Abstract:This technical report details our work towards building an enhanced audio-visual sound event localization and detection (SELD) network. We build on top of the audio-only SELDnet23 model and adapt it to be audio-visual by merging both audio and video information prior to the gated recurrent unit (GRU) of the audio-only network. Our model leverages YOLO and DETIC object detectors. We also build a framework that implements audio-visual data augmentation and audio-visual synthetic data generation. We deliver an audio-visual SELDnet system that outperforms the existing audio-visual SELD baseline.

What problem does this paper attempt to address?
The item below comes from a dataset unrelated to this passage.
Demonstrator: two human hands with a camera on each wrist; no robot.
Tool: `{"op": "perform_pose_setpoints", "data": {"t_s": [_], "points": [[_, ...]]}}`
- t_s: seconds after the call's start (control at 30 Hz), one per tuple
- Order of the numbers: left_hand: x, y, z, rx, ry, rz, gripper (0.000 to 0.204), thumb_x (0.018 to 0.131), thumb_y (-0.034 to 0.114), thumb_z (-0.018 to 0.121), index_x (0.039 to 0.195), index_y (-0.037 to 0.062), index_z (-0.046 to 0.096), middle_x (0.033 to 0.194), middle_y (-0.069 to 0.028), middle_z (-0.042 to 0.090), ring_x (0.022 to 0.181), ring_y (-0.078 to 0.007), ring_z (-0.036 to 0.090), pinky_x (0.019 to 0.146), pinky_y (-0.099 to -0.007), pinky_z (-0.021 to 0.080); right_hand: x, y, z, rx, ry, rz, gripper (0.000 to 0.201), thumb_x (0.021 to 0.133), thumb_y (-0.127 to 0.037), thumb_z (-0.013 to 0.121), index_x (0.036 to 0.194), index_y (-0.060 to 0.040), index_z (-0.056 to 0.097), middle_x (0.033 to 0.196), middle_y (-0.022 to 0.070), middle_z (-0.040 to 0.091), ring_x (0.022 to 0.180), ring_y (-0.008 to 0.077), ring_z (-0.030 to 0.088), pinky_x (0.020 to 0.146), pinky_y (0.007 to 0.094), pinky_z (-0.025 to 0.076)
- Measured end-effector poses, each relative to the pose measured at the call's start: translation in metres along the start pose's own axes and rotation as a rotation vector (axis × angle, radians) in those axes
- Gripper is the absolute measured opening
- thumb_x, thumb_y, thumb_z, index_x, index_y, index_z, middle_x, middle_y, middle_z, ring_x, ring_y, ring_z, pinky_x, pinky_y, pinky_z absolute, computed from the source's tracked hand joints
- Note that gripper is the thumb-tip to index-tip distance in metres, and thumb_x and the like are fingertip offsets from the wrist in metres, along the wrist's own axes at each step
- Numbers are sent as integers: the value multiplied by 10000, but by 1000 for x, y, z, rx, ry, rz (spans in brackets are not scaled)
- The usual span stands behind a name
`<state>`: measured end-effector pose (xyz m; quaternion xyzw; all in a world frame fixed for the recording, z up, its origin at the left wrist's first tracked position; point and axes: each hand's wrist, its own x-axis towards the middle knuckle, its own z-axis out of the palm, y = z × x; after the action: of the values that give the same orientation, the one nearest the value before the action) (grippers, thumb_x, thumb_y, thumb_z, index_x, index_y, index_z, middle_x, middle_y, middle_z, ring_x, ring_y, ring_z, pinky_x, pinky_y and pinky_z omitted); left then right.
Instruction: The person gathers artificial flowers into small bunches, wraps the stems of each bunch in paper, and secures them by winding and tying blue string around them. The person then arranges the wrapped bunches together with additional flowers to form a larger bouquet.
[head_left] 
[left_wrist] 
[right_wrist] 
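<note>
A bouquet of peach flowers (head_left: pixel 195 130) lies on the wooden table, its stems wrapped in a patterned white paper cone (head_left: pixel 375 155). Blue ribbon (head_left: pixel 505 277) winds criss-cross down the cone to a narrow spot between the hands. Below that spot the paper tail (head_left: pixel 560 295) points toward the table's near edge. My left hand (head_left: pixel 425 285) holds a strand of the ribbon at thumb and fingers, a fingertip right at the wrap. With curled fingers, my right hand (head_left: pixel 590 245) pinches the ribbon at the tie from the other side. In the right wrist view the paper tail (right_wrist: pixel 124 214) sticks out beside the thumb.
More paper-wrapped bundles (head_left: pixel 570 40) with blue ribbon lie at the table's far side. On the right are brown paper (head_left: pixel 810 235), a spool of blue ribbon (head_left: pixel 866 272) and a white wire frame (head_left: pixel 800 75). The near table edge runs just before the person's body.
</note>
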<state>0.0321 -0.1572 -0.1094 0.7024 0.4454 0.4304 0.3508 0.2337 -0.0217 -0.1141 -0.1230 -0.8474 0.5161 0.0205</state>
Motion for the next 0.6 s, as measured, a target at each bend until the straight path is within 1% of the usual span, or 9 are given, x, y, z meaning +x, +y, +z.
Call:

The problem that this paper attempts to solve is: How to improve the performance of Sound Event Localization and Detection (SELD) in real - 360 - degree audio - video scenes. Specifically, the paper proposes solutions to the following challenges: 1. **Multi - modal information fusion**: Traditional SELD systems mainly rely on audio information, but in the actual environment, sound events are usually audiovisual combinations. Therefore, using only audio information may lead to inaccurate localization and detection. To solve this problem, the paper proposes a method of combining audio and video information. 2. **Data scarcity**: Audio - video data sets in the real world are relatively limited, which restricts the training effect of the model. For this reason, the paper introduces data augmentation techniques and synthetic data generation methods to increase the diversity and quantity of training data. 3. **Limitations of existing models**: The performance of existing audio - visual SELD models is limited, especially when dealing with complex scenes. The paper improves the overall performance of the model by improving the model architecture, especially the visual branch. ### Main contributions 1. **Data augmentation techniques**: Methods such as Audio Channel Swap (ACS) and Video Pixel Swap (VPS) are adopted to increase the quantity and diversity of the original data. 2. **Synthetic data generation**: A 360 - degree audio - video synthetic data generator is constructed to generate spatial audio and video data. 3. **Model architecture improvement**: - Advanced object detectors such as YOLO and DETI C are introduced to enhance the performance of the visual branch. - A multi - head self - attention (MHSA) layer is added to improve the model's ability to localize and detect sound sources. ### Summary Through these improvements, the audio - visual SELD system proposed in the paper is significantly superior to the existing baseline models in multiple evaluation metrics, especially in terms of Direction of Arrival (DoA) Estimation, Localization Error (LE) and Recall Rate (LR).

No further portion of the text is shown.